06 janeiro 2012

O tempo também é distancia

" O tempo também é distancia", disse-me de um soluço que o vento frio sustenta. Vejo-me ao largo, vejo-me ao longe num horizonte estranho, vejo-me aqui vestida de saudade e esquecimento. Ao meu lado a vida que me dá alento e uma corrente de imagens que correm no meu pensamento. Se me quedo ou desengano, se sinto  ou adormeço, doi-me o corpo se me vejo. Ver-me com olhos de dentro, que calo a toda a gente, dos gestos que mal me dizem, do cansaço que não sinto, deste pranto e contentamento. Vejo-me ausente se me vejo.
O tempo ofereceu-me a história que escrevo ano após ano, vista agora parece tão estranha. 
Um dia quis crer ser verdade que se lançasse uma fita quebrada ao mar, na sétima onda, ser-me-iam concedidos três desejos, um deles, doido, era repleto de ilusão, pensava eu, os outros eram apenas uma questão de gestos que não aprendi a orquestrar. Enquanto os acordes soam na minha mente, ainda agora não os conheço e porém, o mais distante, o mais sofrido, o que tantas vezes me fez desacreditar, cresceu em mim, feito de medo e de uma força maior que o meu corpo, deu-me um horizonte novo para alcançar, deu-me rumo e uma vontade tremenda de me ver. Já não sou dona de mim como julgava ser e, no entanto, tenho-me inteira, sem a sede de outrora de ser vista, ser amada ou sentida. Sede apenas de ser viva.
O tempo não muda nada, distancia-me, deixo o tempo lá atrás e metade de mim abala com ele em troca de um mundo de agora, de memória e esquecimento. O tempo não muda o que sinto, sinto o mesmo, a mesma sede, a mesma vontade ridicula de correr, o mesmo amor por qualquer coisa que não existe senão cá dentro, um amor assolapado que não me prende a nada, que me cala de medo que um dia o veja passar sem que o tenha vivido. Miséria a minha, sentada, atenta, o rio que passa, a foz que adivinho, a descrença que ainda seja agora o mesmo tempo, que o faça, que o sinta.
A intemporalidade reside nos passos que deixei marcados no caminho onde agora me vejo. Tenho vergonha de tantos, culpa por outros, tenho medo de me ter desviado numa altura do caminho e  me ter perdido, tenho a sensação que me encontro no que vejo agora, nos sentidos com que pinto a minha história que o tempo me ensina, me açoita, me grita cada erro e cada vitória, tenho uma história que não conto mas que sei quase de cor, vista de tantas formas.

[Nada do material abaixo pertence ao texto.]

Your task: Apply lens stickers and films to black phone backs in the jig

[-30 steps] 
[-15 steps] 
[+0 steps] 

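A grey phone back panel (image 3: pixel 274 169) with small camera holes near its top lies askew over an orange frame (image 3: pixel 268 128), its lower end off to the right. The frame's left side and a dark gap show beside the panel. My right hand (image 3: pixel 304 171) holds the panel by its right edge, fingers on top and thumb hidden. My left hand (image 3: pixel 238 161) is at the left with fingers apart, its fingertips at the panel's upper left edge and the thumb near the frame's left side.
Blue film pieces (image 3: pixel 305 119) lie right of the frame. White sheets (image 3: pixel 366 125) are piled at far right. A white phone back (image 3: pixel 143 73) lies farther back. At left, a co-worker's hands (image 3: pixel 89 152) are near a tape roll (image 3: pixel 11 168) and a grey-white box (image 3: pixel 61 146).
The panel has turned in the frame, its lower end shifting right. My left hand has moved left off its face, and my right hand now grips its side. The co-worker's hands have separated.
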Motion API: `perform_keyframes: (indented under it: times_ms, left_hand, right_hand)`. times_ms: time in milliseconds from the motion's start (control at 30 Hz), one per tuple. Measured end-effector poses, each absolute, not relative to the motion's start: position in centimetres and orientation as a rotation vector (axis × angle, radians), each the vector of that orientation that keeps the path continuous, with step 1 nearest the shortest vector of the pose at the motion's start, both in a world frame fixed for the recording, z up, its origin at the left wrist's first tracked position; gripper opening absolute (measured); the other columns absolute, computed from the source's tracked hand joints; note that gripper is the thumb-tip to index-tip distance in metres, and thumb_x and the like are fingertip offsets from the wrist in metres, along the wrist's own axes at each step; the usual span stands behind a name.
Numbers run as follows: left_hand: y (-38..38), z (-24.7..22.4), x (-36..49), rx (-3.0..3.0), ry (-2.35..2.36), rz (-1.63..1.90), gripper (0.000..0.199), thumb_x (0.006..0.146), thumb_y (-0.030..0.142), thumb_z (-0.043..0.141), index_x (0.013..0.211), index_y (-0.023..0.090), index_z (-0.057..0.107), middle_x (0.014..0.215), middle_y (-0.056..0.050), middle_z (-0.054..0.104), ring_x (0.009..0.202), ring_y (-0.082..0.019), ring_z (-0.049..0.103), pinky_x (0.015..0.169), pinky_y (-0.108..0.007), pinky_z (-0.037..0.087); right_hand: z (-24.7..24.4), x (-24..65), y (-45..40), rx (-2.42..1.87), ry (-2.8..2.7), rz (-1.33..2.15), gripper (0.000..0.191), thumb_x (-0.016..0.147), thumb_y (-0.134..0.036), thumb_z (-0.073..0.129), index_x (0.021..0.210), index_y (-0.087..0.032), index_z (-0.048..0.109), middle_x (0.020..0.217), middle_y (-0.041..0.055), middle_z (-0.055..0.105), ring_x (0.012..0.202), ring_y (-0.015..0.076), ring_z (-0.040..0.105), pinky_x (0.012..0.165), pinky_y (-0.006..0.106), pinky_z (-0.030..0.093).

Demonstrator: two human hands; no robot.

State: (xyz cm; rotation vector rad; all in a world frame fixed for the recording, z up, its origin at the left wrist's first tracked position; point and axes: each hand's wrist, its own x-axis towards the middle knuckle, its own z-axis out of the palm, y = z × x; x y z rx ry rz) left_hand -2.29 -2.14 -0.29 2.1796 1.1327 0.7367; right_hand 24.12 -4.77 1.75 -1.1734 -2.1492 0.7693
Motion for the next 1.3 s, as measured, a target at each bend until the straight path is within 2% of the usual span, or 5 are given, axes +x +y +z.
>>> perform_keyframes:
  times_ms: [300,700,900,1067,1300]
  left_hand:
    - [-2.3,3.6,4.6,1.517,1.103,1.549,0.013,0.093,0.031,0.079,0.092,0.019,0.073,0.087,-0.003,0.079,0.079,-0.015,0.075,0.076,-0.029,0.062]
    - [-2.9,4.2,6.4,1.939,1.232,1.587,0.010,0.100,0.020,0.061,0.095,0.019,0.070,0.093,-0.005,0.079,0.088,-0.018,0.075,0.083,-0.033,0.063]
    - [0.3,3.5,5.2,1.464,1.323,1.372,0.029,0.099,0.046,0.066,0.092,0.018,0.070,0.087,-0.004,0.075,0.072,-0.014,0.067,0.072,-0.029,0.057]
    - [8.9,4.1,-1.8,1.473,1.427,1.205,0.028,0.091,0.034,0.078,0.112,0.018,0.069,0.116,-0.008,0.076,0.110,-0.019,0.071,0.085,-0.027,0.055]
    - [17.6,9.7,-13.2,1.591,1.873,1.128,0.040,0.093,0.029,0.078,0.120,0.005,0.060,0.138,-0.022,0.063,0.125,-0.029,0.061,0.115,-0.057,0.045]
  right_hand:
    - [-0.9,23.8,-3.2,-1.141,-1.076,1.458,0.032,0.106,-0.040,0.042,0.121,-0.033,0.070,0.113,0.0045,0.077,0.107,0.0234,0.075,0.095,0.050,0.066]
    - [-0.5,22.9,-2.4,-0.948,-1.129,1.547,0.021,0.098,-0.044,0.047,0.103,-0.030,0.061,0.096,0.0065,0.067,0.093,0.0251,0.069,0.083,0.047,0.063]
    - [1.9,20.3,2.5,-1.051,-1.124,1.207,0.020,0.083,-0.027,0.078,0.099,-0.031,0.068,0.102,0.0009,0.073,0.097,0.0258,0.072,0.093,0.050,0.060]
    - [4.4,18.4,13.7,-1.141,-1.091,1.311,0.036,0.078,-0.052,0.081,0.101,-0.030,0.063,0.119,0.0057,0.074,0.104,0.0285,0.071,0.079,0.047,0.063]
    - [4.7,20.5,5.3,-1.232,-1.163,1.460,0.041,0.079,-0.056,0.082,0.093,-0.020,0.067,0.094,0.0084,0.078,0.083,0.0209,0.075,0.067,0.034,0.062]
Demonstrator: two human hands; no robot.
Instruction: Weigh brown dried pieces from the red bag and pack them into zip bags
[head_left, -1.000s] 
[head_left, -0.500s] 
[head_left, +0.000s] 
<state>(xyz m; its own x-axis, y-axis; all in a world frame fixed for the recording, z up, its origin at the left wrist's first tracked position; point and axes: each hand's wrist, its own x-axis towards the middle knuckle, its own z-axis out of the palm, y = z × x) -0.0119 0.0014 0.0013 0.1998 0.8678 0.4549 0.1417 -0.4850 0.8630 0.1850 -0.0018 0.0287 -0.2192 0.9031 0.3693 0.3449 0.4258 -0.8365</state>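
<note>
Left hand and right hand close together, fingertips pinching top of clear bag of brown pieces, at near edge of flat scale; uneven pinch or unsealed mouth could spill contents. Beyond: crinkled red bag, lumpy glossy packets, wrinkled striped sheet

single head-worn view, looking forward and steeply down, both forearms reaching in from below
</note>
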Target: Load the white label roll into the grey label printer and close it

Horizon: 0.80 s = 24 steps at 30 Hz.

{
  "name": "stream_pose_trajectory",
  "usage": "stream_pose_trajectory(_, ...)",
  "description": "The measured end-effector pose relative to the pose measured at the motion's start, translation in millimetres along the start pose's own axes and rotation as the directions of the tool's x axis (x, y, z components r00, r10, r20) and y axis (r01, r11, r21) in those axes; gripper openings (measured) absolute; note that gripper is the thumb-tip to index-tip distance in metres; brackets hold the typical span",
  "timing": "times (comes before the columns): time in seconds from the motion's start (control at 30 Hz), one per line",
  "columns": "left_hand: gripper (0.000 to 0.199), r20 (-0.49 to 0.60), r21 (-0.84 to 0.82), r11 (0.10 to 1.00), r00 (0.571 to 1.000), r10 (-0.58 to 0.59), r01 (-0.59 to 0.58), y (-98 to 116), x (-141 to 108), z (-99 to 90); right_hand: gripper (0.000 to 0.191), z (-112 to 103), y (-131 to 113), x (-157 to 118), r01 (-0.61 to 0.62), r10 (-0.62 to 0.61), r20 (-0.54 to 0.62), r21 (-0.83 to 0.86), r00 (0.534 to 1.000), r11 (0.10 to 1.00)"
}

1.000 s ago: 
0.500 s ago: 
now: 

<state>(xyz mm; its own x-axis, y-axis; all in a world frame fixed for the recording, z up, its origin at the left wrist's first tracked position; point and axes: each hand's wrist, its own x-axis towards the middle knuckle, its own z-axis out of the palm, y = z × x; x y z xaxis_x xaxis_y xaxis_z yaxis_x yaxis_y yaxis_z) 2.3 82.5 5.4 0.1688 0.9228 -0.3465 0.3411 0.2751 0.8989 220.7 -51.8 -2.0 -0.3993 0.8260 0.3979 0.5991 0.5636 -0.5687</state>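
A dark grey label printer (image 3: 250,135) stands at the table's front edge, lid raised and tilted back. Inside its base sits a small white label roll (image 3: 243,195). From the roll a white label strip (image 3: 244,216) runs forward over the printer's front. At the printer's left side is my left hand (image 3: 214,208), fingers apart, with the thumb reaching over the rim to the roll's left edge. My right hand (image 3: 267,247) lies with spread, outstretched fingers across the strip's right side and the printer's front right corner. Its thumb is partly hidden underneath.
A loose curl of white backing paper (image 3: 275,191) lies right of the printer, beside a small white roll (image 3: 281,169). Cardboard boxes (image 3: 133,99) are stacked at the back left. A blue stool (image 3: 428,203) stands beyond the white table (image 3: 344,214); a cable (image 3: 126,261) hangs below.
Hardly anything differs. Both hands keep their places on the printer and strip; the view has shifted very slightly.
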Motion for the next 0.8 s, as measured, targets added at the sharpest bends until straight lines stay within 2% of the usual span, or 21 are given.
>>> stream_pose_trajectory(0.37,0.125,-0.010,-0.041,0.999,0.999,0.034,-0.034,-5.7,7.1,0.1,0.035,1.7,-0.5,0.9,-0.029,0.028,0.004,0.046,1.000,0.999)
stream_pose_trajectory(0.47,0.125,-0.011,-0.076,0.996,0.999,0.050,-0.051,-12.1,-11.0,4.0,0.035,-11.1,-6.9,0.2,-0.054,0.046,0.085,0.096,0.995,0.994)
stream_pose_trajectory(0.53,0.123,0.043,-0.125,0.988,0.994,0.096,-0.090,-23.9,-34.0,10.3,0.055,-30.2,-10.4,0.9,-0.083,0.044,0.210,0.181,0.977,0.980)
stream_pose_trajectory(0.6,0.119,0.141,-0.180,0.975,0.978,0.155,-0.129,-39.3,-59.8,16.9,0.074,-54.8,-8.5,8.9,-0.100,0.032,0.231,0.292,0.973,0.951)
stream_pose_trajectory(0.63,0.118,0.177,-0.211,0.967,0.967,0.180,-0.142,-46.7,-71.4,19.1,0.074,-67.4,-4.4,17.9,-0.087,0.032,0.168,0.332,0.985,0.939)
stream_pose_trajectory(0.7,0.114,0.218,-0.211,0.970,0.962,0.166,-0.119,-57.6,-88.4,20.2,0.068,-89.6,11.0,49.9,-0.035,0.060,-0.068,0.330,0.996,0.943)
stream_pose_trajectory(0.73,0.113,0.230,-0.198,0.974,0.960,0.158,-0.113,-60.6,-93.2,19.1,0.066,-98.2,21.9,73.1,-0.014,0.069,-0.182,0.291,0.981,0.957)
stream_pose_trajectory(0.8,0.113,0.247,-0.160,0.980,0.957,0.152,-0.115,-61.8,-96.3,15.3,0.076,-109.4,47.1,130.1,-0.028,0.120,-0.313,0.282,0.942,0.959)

Enquanto guardo um respirar tranquilo, lembro de momentos cheios de palavras que ficaram sem ser ditas, de tantas sem sentido, do grito que me chama e não me sai, lembro-me de tantas horas que enchem um tempo que agora parece pequeno, da história que é urgente saber contar, erguida da memória e deste tempo que me permitiu não esquecer.